Se não queremos chegar a tanto, é hora de resgatar algumas das virtudes que outrora caracterizavam o Brasil. Por aqui cultivávamos o saudável hábito de não discutir religião, futebol e política. Três coisas tão diferentes, o que têm a ver?

Nas três, integramos um grupo maior que está em conflito com outros grupos. A discussão não busca a verdade, e sim a vitória simbólica, a humilhação de tudo o que o interlocutor representa. Por isso que, no mais das vezes, uma discussão política acalorada nos deixa desgastados e não muda o posicionamento de ninguém. 

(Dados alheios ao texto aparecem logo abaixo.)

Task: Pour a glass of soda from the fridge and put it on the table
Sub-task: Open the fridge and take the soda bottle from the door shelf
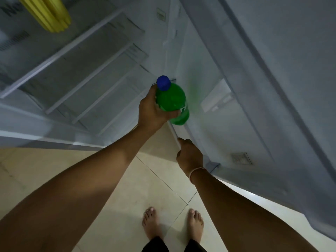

Para que nossas relações sejam proveitosas, é preciso que essas identidades sejam colocadas entre parênteses por um tempo, deixando que outras (amigo, colega, parente) venham à tona. O Brasil é bom nisso. Ou pelo menos era.

Talvez por sermos um país muito grande e de poder centralizado no governo federal e no Congresso, a impressão geral sempre foi a de que de um lado estamos “nós”, a população, e do outro lado “eles”, os políticos —sempre malandros e desinteressados do nosso bem.

Agora o “nós vs eles” se dá entre as facções da população, com políticos dos dois lados —os únicos reais beneficiados— surfando as ondas do fanatismo. 

O Brasil não convive ainda com o grau de polarização e ódio político que existe, por exemplo, na América espanhola, em que famílias se cindem em definitivo por apoiar A ou B.

O varguismo não teve nem de perto a força que o peronismo tem na Argentina. Lula jamais teve o mesmo grau de devoção e poder que Chávez ou Maduro têm na Venezuela. Nossos períodos ditatoriais reprimiram e mataram muito menos do que ditaduras à esquerda e à direita na Argentina, no Chile, no Paraguai, em Cuba, no México.

A ideologia vai até a página 2, o autointeresse e o imperativo da conciliação falam mais alto no resto do livro. Isso é em geral pintado como um defeito, mas seria uma pena se o perdêssemos em nome da obediência cega (sempre violenta) a um grupo político.

Para resistir, o primeiro passo é lembrar que sermos capazes de conviver bem e felizes, confiar uns nos outros e respeitar as regras do jogo é mais importante do que ter alguém do “nosso time” lá em Brasília.